Items from a data source:
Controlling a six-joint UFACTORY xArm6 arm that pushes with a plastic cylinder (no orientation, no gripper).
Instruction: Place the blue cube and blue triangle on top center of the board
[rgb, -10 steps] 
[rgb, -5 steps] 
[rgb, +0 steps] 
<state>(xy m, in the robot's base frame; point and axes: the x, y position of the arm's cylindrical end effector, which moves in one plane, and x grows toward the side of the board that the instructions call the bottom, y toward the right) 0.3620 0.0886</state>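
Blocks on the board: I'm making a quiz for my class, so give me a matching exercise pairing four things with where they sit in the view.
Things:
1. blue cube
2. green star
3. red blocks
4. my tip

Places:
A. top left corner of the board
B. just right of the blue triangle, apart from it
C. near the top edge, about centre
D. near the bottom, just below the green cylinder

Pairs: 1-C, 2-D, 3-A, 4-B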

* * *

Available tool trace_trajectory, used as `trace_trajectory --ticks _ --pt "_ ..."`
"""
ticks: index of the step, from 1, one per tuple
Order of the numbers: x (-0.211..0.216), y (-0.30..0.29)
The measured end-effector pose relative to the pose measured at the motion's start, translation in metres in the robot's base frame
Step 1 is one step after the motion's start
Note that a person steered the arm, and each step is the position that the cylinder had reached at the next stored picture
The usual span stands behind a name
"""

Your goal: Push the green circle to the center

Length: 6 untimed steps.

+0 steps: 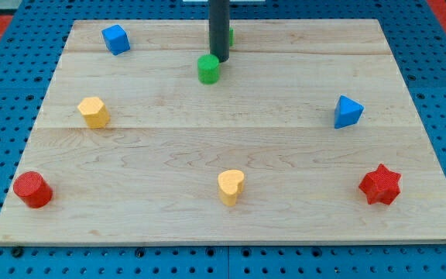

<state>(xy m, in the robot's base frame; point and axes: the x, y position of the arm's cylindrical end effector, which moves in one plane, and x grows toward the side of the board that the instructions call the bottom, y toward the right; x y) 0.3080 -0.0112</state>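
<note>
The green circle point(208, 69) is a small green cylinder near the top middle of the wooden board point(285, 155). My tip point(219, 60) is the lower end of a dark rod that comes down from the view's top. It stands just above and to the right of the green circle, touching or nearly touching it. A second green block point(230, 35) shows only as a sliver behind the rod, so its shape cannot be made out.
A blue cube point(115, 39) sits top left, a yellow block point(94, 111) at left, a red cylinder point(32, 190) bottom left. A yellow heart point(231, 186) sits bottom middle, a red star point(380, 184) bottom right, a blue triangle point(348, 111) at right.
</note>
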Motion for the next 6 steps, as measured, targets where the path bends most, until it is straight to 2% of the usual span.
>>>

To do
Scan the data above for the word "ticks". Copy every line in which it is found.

Exercise result
Available tool trace_trajectory, used as `trace_trajectory --ticks _ --pt "_ ..."`
ticks: index of the step, from 1, one per tuple

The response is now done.